=== What the task requires ===
All of the data should be restated exactly as it stands.

·····

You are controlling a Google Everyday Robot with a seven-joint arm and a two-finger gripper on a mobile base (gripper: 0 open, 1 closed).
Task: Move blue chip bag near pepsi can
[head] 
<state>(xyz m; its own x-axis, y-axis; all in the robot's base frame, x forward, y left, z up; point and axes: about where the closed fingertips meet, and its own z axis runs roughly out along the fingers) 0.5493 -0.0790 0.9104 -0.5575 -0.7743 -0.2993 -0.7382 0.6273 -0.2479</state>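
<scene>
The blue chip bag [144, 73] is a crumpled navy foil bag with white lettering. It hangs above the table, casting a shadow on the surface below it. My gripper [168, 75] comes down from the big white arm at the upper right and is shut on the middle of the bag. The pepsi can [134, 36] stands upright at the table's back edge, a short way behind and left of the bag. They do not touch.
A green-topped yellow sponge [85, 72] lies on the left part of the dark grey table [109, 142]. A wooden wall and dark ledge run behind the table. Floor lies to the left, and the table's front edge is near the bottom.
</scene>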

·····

=== Result of this exercise ===
You are controlling a Google Everyday Robot with a seven-joint arm and a two-finger gripper on a mobile base (gripper: 0 open, 1 closed).
Task: Move blue chip bag near pepsi can
[head] 
<state>(xyz m; its own x-axis, y-axis; all in the robot's base frame, x forward, y left, z up; point and axes: about where the closed fingertips meet, and its own z axis runs roughly out along the fingers) 0.5493 -0.0790 0.9104 -0.5575 -0.7743 -0.2993 -0.7382 0.6273 -0.2479</state>
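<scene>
The blue chip bag [144, 73] is a crumpled navy foil bag with white lettering. It hangs above the table, casting a shadow on the surface below it. My gripper [168, 75] comes down from the big white arm at the upper right and is shut on the middle of the bag. The pepsi can [134, 36] stands upright at the table's back edge, a short way behind and left of the bag. They do not touch.
A green-topped yellow sponge [85, 72] lies on the left part of the dark grey table [109, 142]. A wooden wall and dark ledge run behind the table. Floor lies to the left, and the table's front edge is near the bottom.
</scene>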

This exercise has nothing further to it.